My favorite book at the time of choosing this name was Prometheus Rising. I'm already mistaken for a male most of the time on teh internetz - so I figured I'd better feminize Prometheus, lest I be pegged as having a pecker again. Promethea is also a pretty cool Alan Moore comic which I figured out later on.


----------



## screamofconscious (Oct 15, 2009)

Grey said:


> I chose my username to reflect the middle path between two opposing sides - black and white, basically. I wanted to show through my username my personal philosophy, which is both 'Everything in moderation' and 'Nothing is absolutely certain'.



That's interesting. I always saw your username as a reflection of your detachment.


I'd explain my username but there are so many intuitives here, I don't think it's necessary.


----------



## Parttime muse (Feb 8, 2010)

I think it depends if they are comfortable with who they are or what they do for a living they would use something interesting. If they aren't confortable, they would use something they're ideal self would be, and become this cool person online when IRL they aren't. Like a shy guy with an identity crisis would have a username like SlapYaMama64 or something stupid like that.


----------



## Euphoric Nocturne (Nov 27, 2009)

I chose mine out of convenience, I didn't want to remember multiple usernames for so many different websites. There's no subjectivity involved; zysac is my name translated to a fictional video game language, the numbers 10 and 18 refers to my initials. I've been contemplating a name change since I've become more involved at PC, but too many names come to mind so I can't decide.


----------



## MissMaja (Dec 26, 2009)

I always use Miss in front of the other part of my nick.. i like that word, it's so cute  and Maja because i love my name.. usually it's just M

i like everything that sound happy, warm, unique and mysterious


----------



## Functianalyst (Jul 23, 2009)

My usernames have always reflected my personality, even before knowing what MBTI was. My nickname was Mediator 268 (for my enjoyment is resolving disputes) before forums were developed, and when MBTI Yahoo Groups was the norm. I created Functianalyst (Functional Analyst) about the same time based on Keirsey’s description of ENTPs in saying:


> ENTP's are good at analysis, especially functional analysis, and have both a tolerance for and enjoyment of the complex…..Where the introverted NTP sees design as an end in itself, the extraverted NTP sees design as a means; the end is the invention that works, the prototype that is replicable.
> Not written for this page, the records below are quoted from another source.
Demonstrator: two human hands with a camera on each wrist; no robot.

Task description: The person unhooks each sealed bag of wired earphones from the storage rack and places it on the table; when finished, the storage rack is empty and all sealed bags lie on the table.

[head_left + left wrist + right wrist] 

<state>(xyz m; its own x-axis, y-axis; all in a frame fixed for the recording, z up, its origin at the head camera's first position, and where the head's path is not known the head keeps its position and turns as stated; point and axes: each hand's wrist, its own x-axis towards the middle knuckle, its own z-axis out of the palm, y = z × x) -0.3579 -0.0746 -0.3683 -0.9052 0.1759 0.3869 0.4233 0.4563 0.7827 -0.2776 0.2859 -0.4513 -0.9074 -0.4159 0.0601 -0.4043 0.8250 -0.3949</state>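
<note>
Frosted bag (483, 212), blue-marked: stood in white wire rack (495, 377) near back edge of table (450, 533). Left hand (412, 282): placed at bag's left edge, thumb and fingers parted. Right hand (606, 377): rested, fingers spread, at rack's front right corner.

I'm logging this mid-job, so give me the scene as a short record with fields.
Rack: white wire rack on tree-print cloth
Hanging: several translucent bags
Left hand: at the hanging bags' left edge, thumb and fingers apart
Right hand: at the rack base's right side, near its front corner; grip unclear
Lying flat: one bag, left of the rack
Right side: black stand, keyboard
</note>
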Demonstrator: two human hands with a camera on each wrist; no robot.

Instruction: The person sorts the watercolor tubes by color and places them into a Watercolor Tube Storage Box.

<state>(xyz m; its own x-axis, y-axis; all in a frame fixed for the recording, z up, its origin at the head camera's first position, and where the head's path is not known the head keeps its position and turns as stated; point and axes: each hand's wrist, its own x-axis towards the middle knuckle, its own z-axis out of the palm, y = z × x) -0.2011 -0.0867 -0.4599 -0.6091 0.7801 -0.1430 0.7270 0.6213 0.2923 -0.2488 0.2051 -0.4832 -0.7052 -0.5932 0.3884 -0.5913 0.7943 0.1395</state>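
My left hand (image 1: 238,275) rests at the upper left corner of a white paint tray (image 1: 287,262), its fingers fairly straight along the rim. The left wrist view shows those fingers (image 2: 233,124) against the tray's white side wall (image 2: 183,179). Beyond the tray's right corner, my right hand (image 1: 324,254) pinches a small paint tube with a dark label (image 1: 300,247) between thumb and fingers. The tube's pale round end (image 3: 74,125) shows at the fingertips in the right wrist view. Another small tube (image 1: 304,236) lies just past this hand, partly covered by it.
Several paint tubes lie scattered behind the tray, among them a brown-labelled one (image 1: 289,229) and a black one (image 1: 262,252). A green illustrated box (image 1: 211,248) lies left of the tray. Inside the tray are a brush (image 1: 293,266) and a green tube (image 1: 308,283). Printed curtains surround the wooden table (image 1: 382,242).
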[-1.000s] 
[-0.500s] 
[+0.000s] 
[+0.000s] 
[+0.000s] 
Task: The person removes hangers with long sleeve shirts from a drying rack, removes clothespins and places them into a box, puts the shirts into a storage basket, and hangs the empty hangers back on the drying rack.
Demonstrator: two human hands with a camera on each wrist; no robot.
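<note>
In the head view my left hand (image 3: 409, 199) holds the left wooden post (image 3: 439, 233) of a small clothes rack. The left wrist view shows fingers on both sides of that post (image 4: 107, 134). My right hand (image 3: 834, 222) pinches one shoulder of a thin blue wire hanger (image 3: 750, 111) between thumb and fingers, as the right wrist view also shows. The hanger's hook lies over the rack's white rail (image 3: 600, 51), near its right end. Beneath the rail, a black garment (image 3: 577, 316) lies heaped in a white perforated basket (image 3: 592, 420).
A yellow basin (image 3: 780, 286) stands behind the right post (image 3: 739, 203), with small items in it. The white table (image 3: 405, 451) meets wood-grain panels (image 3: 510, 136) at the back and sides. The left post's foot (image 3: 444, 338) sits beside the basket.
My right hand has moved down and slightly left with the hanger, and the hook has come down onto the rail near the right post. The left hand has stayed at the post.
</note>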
Ideas are valuable when and only when they make possible actions and objects.


In fact I thought that I was ENTP for a while since I could not just analyze, it had to be applicable. 

After taking the Step II that resulted in INTP, I still wanted something that represented mediation, so I went by INTrPosr (interposer) for years. During a period about four years ago, I did not know my type and was an enigma to myself. So I just started using the symbol "?". I have no doubt that I am STP and for now I will stay with Functianalyst. However I have been thinking about buying a name change


----------



## very bored (Jul 6, 2009)

Wow. All these people have real reasons, and I picked mine simply because I was bored one time and I don't like having to remember a lot of usernames.



zysac1018 said:


> I chose mine out of convenience, I didn't want to remember multiple usernames for so many different websites. There's no subjectivity involved; zysac is my name translated to a *fictional video game language*, the numbers 10 and 18 refers to my initials. I've been contemplating a name change since I've become more involved at PC, but too many names come to mind so I can't decide.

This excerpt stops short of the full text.